Das Gespenst des Religionskrieges
Möglicherweise hat Maleki seinen gegenwärtigen Feldzug gegen seine sunnitischen "Kollegen" deshalb so rasch nach dem Abzug der Amerikaner ausgelöst, weil er dem Gespenst einer derartigen Zukunftsentwicklung zuvorkommen wollte. Zufälle können natürlich mitgewirkt haben, etwa Umstände, die es erlaubten, der Leibwächter des angeklagten Stellvertretenden Staatspräsidenten habhaft zu werden und sie schon rasch zu Fernsehgeständnissen zu "bewegen".
Schon jetzt kann man sagen: Die Gefahr einer Konfrontation von Sunniten und Schiiten, die in den vergangenen Jahren immer wieder heraufbeschworen worden ist und die im Inneren des Iraks bereits eine grausame Ausprägung erfahren hatte, wird durch die Ausbootung der irakischen Sunniten aus der sogenannten nationalen Regierung von Bagdad nicht nur im Irak selbst neu aufgerufen. Sie droht sich darüber hinaus auf die weitere arabische Welt auszudehnen.
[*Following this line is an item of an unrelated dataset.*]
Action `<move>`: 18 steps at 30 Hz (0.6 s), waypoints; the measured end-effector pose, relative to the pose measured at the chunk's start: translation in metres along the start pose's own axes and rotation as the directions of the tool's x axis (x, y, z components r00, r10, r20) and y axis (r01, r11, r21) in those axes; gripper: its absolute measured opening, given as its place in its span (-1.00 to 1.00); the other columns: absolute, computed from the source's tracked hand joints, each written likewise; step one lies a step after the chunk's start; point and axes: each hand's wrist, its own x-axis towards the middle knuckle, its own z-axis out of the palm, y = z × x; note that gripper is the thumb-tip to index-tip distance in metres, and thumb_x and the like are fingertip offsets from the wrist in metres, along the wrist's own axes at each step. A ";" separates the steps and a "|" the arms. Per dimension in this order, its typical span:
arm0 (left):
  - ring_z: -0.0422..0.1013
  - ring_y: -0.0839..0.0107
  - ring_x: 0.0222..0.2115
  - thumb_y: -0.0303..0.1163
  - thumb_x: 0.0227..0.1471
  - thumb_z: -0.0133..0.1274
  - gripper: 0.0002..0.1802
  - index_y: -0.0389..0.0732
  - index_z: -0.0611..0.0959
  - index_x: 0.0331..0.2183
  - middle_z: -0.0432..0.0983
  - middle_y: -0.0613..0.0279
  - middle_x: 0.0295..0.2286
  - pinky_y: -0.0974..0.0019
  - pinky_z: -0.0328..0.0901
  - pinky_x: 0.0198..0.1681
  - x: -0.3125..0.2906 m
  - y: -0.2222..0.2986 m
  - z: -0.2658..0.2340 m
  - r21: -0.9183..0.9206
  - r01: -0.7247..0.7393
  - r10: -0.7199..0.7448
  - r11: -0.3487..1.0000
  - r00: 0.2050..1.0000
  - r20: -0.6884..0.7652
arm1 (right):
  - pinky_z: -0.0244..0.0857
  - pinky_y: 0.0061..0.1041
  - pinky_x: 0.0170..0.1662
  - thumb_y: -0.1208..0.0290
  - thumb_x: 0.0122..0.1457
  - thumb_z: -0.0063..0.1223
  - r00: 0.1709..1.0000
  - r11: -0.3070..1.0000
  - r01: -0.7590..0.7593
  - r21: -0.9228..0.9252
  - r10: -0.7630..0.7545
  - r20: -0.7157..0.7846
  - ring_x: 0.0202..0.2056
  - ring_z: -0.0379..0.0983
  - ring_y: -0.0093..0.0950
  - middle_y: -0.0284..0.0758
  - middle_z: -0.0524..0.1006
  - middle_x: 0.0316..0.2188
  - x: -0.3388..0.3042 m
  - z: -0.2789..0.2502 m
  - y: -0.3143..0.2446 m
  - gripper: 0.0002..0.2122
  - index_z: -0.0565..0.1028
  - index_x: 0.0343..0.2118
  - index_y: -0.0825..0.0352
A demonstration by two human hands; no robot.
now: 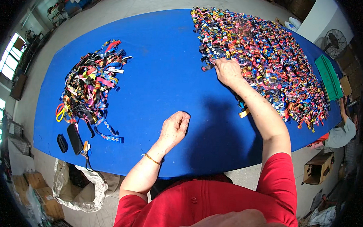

Keine zwangsläufige Entwicklung
Dabei sollte festgehalten werden: Es besteht keinerlei Fatalität, die eine derartige Konfrontation "unvermeidlich" machen könnte. Schiiten und Sunniten haben jahrhundertelang im arabischen Raum friedlich zusammen gelebt. Wenn innerhalb des Iraks der Streit ausgebrochen ist, war dies primär eine Folge der amerikanischen Aggression und der völlig ahnungslosen Politik, die von den amerikanischen Besetzungsbehörden betrieben wurde.
Leute wie Bremer, der Bevollmächtigte Bushs nach der Besetzung des Landes, orientierten sich an ihren eigenen Vorurteilen, weil sie keinerlei Ahnung von den Verhältnissen hatten, die im Irak bestanden. Ihnen genügte die simple Gleichung "Saddam gleich Hitler" als Grundlage für Massnahmen und Aktionen, die sich als überaus verderblich erwiesen und schliesslich den Bruderkrieg im Irak herbeiführten.
Seither wird die Gefahr schiitisch-sunnitischer Konfrontationen, wie sie innerhalb des Iraks dank der amerikanischen Ahnungslosigkeit ausbrachen und die, wie die Entwicklung im Irak zeigt, bis heute nicht überwunden sind, in der übrigen arabischen Welt buchstäblich herbeigeredet. Dabei spielt die angebliche Gefahr einer behaupteten iranischen Expansionspolitik die Rolle eines Raketenantriebs.